§ Prompt
In the data below, count how many lines contain "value" and give that number by itself.

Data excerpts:
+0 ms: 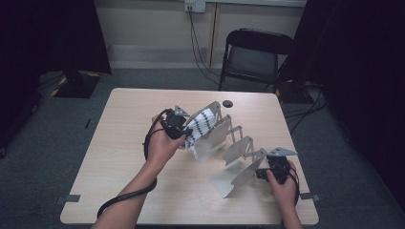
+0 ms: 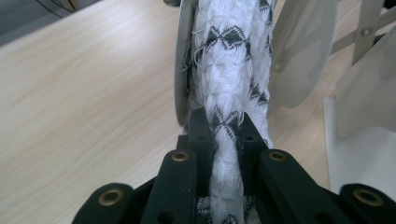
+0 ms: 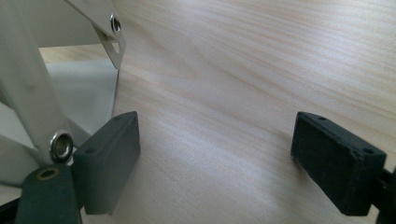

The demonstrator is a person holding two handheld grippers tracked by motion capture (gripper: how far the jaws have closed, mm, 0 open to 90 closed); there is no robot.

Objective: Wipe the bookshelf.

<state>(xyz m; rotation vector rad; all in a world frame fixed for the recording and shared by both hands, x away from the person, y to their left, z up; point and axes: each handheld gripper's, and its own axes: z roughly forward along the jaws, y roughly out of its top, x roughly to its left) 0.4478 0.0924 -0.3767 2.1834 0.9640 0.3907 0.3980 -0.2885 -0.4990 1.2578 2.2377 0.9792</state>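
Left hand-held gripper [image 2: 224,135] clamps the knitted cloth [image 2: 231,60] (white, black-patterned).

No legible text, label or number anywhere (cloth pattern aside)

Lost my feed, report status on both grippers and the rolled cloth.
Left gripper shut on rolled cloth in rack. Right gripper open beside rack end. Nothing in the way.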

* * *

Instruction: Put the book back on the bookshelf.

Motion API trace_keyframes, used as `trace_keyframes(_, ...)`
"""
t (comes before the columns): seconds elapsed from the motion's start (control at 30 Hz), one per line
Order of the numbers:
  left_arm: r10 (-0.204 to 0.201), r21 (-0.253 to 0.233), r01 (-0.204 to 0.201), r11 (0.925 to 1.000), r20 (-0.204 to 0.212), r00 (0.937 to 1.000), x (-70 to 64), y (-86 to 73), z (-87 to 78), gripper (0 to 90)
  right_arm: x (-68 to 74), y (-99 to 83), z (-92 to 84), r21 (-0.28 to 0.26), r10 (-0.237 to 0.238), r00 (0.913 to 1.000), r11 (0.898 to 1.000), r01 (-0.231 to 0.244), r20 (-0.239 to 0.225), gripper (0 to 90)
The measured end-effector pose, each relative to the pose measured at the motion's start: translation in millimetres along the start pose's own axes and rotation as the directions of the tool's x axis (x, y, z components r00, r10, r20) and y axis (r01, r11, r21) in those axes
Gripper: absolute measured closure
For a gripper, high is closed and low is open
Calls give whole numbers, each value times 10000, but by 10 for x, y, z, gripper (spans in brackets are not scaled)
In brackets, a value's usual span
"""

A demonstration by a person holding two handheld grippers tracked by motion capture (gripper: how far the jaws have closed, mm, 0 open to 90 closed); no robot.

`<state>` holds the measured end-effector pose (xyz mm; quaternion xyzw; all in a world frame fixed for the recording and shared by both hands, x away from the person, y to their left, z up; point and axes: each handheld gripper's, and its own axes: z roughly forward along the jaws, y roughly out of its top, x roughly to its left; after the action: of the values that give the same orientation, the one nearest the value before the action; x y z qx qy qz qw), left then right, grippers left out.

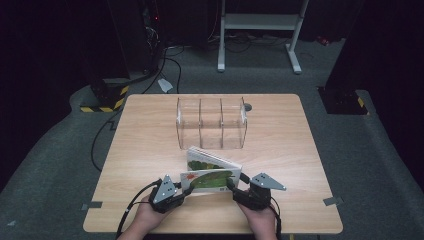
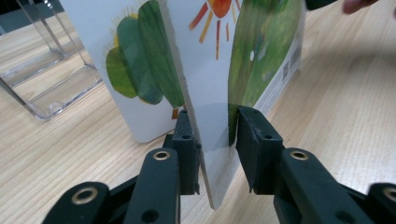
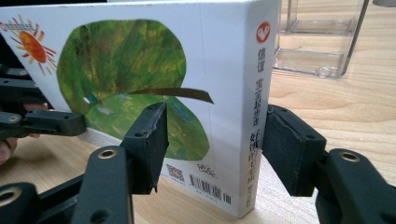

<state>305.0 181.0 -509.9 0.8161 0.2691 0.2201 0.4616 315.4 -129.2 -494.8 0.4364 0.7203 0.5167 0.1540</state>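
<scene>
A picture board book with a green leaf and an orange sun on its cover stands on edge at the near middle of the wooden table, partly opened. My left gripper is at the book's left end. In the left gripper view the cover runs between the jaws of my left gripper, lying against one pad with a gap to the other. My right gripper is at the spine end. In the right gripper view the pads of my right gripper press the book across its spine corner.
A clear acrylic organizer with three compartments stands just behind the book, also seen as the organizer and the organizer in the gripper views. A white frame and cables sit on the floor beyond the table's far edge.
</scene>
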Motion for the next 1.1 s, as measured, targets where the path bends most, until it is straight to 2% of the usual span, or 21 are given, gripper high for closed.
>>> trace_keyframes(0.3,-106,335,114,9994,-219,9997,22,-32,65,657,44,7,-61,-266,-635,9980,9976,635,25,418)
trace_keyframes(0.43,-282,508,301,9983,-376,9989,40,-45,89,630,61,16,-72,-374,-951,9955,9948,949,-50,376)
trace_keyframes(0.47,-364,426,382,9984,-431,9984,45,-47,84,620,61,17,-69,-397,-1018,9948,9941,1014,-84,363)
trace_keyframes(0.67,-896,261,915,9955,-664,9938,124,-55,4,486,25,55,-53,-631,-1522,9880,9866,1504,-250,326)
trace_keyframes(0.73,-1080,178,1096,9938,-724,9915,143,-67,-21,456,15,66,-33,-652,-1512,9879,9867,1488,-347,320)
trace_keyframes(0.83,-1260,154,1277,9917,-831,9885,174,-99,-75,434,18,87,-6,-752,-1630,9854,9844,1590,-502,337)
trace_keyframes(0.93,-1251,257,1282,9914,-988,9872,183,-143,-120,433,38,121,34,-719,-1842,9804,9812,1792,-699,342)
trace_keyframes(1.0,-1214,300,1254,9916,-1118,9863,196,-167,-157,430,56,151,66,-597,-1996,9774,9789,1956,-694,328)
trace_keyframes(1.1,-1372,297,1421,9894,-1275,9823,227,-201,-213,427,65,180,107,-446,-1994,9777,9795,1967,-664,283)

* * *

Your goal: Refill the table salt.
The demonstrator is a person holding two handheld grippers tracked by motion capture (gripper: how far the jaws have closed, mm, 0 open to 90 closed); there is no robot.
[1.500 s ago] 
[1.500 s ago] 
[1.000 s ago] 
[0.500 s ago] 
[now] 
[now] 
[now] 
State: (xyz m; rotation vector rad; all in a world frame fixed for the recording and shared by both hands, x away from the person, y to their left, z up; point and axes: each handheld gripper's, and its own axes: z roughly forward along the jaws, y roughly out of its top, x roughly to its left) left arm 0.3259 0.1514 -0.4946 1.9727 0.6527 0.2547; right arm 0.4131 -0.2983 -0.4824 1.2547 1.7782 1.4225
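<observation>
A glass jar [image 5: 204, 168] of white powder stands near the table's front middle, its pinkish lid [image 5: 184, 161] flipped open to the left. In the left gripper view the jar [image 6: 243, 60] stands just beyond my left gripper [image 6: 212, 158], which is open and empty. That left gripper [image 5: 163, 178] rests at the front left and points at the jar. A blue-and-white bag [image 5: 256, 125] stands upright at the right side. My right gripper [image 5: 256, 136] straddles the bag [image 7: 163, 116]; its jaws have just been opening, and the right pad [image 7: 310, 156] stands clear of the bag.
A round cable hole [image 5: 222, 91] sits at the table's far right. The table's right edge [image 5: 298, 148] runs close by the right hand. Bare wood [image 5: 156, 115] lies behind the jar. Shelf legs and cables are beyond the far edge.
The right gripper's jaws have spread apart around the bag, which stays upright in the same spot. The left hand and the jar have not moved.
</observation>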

§ Answer to the exercise
3